THE TRIAL COURT ERRED IN FINDING BAD FAITH, AND IN AWARDING PUNITIVE TREBLE DAMAGES, ATTORNEY FEES, AND OTHER EXEMPLARY RELIEF, WHERE THERE WAS NO TESTIMONY, EXHIBIT OR OTHER EVIDENCE TO SUPPORT A FINDING OF ACTUAL MALICE, FRAUD OR INSULT.
THE TRIAL COURT ERRED IN OVERRULING THE MOTION FOR A NEW TRIAL.
Because BCBS has not provided us with a transcript to exemplify these claimed errors, we are unable to evaluate their merit and are compelled to apply the presumption of regularity to the proceedings below.
An appellant is required to demonstrate the alleged errors in the record. App.R. 12(A)(2); App.R. 16(A)(7).
Further, App.R. 9(B) provides in relevant part as follows:
If the appellant intends to urge on appeal that a finding is unsupported by the evidence or is contrary to the weight of the evidence, the appellant shall include in the record a transcript of all evidence relevant to the findings or conclusions.
In Knapp v. Edwards Laboratories (1980), 61 Ohio St.2d 197,199, the Supreme Court stated:
The duty to provide a transcript for appellate review falls upon the appellant. This is necessarily so because an appellant bears the burden of showing error by reference to matters in the record. * * * This principle is recognized in App.R. 9(B), which provides, in part that "(* * *) the appellant shall in writing order from the reporter a complete transcript or a transcript of such parts of the proceedings not already on file as he deems necessary for inclusion in the record (* * *)." * * * When portions of the transcript necessary for resolution of assigned errors are omitted from the record, the reviewing court has nothing to pass upon and thus, as to those assigned errors, the court has no choice but to presume the validity of the lower court's proceedings, and affirm."
Accord Austin v. Squire (1997), 118 Ohio App.3d 35, 38.
In this appeal, BCBS is disputing the lower court's determination that Hegbar's claim was for a new injury and was not barred by the pre-existing condition exclusion. BCBS is therefore raising a factual issue on appeal. BCBS has presented only an App.R. 9(A) record of the court's original papers, however, and has not filed a transcript. Due to the lack of a transcript in this case, we have no choice but to presume that the lower court's findings were properly supported and that the assignments of error are without merit.
Affirmed.
It is ordered that appellee recover of appellant its costs herein taxed.
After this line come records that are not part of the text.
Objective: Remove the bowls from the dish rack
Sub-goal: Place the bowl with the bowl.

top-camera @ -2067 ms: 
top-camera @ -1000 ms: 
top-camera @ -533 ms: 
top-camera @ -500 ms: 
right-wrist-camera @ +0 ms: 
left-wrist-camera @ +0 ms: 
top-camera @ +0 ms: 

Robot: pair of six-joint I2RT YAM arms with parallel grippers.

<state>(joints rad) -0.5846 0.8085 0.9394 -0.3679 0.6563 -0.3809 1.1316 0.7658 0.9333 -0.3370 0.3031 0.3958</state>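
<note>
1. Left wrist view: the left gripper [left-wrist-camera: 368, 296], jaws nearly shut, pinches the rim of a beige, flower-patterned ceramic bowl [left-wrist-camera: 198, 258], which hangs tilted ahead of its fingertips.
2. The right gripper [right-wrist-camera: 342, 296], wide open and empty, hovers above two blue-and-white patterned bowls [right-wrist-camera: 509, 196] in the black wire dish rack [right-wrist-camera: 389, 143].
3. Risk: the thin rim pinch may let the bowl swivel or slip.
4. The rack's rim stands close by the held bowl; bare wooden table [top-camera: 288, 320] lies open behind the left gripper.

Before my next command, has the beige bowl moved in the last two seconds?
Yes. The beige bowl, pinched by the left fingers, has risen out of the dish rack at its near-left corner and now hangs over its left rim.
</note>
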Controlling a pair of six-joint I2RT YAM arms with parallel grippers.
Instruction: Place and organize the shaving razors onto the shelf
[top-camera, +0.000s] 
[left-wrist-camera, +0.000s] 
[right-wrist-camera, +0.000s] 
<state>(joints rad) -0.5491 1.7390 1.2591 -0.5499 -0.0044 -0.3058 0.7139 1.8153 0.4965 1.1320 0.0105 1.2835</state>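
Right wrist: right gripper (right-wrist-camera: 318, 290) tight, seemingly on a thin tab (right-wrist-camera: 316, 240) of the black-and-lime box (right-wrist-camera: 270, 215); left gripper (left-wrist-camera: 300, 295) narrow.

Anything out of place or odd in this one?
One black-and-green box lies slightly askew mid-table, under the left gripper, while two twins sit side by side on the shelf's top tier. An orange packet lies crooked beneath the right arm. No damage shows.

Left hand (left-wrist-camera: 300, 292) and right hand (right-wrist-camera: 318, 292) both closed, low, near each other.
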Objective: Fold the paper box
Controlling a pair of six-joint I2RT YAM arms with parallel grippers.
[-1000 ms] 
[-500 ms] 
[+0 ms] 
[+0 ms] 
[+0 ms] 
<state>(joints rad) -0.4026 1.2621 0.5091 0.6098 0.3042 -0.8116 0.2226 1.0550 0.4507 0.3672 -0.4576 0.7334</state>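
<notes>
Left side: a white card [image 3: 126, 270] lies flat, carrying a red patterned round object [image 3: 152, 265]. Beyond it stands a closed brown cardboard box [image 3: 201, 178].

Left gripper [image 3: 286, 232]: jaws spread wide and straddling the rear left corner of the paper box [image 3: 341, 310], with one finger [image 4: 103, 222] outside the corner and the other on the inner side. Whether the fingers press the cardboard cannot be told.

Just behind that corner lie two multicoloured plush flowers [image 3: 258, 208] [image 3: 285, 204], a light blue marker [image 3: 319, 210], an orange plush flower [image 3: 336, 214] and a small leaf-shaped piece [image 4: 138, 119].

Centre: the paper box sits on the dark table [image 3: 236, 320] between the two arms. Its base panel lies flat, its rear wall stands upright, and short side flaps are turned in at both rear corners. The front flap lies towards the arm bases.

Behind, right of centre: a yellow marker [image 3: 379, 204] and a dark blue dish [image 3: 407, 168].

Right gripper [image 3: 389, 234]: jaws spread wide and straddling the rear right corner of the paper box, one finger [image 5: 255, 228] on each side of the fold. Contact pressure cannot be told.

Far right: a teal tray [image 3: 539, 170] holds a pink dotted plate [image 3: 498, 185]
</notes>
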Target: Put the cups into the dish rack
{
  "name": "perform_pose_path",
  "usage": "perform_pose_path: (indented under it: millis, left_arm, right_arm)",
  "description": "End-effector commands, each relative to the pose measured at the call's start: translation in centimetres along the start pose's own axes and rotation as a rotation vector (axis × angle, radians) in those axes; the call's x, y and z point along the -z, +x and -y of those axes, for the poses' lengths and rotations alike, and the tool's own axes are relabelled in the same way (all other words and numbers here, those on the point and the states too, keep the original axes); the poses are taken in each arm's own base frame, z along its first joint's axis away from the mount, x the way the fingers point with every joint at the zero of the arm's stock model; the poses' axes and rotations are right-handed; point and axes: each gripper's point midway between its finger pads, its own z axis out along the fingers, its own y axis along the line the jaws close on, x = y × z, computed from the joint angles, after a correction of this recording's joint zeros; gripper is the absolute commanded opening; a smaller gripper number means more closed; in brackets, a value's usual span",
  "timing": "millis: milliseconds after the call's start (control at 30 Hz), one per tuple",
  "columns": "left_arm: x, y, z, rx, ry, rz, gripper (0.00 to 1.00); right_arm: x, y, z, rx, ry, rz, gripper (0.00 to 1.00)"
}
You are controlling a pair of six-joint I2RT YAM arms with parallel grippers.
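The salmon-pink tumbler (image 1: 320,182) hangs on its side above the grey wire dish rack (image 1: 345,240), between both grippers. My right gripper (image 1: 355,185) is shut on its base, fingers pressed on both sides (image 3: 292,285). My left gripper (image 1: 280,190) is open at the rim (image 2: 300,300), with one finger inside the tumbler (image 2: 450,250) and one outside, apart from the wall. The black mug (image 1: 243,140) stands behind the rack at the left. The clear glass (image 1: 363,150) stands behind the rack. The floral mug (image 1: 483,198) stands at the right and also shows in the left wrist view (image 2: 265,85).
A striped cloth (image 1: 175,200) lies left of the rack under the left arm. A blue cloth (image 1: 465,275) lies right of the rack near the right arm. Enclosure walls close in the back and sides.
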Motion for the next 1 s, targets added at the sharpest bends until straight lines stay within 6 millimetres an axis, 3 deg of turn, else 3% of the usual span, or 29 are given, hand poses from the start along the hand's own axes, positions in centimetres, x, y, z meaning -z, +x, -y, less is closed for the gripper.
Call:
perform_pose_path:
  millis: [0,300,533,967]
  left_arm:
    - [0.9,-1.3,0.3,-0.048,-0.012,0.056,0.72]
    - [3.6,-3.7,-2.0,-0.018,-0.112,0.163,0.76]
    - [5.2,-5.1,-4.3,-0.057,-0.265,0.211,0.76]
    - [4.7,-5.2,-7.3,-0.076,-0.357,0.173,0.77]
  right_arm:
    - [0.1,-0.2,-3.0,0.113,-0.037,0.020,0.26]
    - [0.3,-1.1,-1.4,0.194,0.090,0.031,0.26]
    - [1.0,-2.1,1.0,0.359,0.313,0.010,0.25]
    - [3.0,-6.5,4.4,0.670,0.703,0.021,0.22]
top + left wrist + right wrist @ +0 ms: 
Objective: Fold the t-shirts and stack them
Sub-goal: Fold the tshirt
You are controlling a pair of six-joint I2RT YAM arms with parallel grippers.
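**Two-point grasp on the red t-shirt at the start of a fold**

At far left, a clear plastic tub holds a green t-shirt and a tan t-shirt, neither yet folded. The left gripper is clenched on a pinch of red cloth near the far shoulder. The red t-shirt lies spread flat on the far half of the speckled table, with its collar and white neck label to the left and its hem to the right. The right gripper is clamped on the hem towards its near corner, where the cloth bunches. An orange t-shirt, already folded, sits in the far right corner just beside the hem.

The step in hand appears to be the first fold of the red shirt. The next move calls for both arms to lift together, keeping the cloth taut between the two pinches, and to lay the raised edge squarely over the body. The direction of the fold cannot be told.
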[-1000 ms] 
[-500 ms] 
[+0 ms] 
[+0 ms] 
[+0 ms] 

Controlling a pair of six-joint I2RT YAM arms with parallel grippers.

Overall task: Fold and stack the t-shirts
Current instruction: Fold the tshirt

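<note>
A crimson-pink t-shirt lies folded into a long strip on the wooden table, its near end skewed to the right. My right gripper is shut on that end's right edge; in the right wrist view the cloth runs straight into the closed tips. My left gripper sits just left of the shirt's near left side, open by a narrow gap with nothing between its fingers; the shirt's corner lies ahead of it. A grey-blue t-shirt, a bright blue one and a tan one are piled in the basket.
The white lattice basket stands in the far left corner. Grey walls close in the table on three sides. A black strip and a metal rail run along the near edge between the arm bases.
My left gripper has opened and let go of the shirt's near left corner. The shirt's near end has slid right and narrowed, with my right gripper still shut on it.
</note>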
The Court finds there were reasonable grounds for this appeal.
It is ordered that a special mandate issue out of this Court directing the Lyndhurst Municipal Court to carry this judgment into execution.
A certified copy of this entry shall constitute the mandate pursuant to Rule 27 of the Rules of Appellate Procedure.
CORRIGAN, J., and BLACKMON, J., CONCUR.
____________________________________ ANN DYKE ADMINISTRATIVE JUDGE
1 Prior to this hearing, the parties were advised to retain a court reporter.